Reproduce the listing in its entirety. Do not reproduce the pictures.

Start of THE DATA

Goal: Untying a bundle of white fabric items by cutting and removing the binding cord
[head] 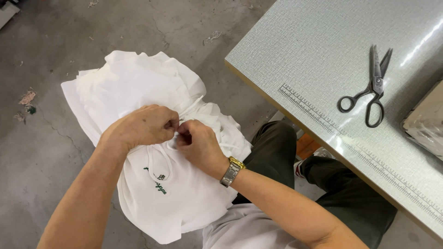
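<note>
Hands meeting over a bundle of white cloth: seen from the head camera, a seated person is working at a stack of white garments that is lying across the lap and spilling out over the grey concrete floor. The left hand is curling down onto the top of the pile, its fingers pressed together and pinching a small fold of the white fabric at the middle of the stack. The right hand is closing in from the other side, fingertips touching those of the left and nipping the same spot of cloth, just below a thin white drawstring that is trailing across the bundle. A gold and silver wristwatch is sitting on the right wrist. Green embroidered lettering is showing on the lowest garment, near the left forearm.

To the person's right, a pale textured worktable is standing with a printed ruler strip running along its near edge. A pair of dark metal scissors is lying on it, blades slightly parted, well apart from both hands. A package wrapped in clear plastic is resting at the table's far right edge. Dark trousers are showing beneath the table, and scraps of thread are dotting the floor.
</note>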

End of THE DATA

▶ _EXPECTED ANSWER_
Goal: Untying a bundle of white fabric items by cutting and removing the binding cord
[head] 
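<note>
Hands meeting over a bundle of white cloth: seen from the head camera, a seated person is working at a stack of white garments that is lying across the lap and spilling out over the grey concrete floor. The left hand is curling down onto the top of the pile, its fingers pressed together and pinching a small fold of the white fabric at the middle of the stack. The right hand is closing in from the other side, fingertips touching those of the left and nipping the same spot of cloth, just below a thin white drawstring that is trailing across the bundle. A gold and silver wristwatch is sitting on the right wrist. Green embroidered lettering is showing on the lowest garment, near the left forearm.

To the person's right, a pale textured worktable is standing with a printed ruler strip running along its near edge. A pair of dark metal scissors is lying on it, blades slightly parted, well apart from both hands. A package wrapped in clear plastic is resting at the table's far right edge. Dark trousers are showing beneath the table, and scraps of thread are dotting the floor.
</note>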

The answer, as written, is complete.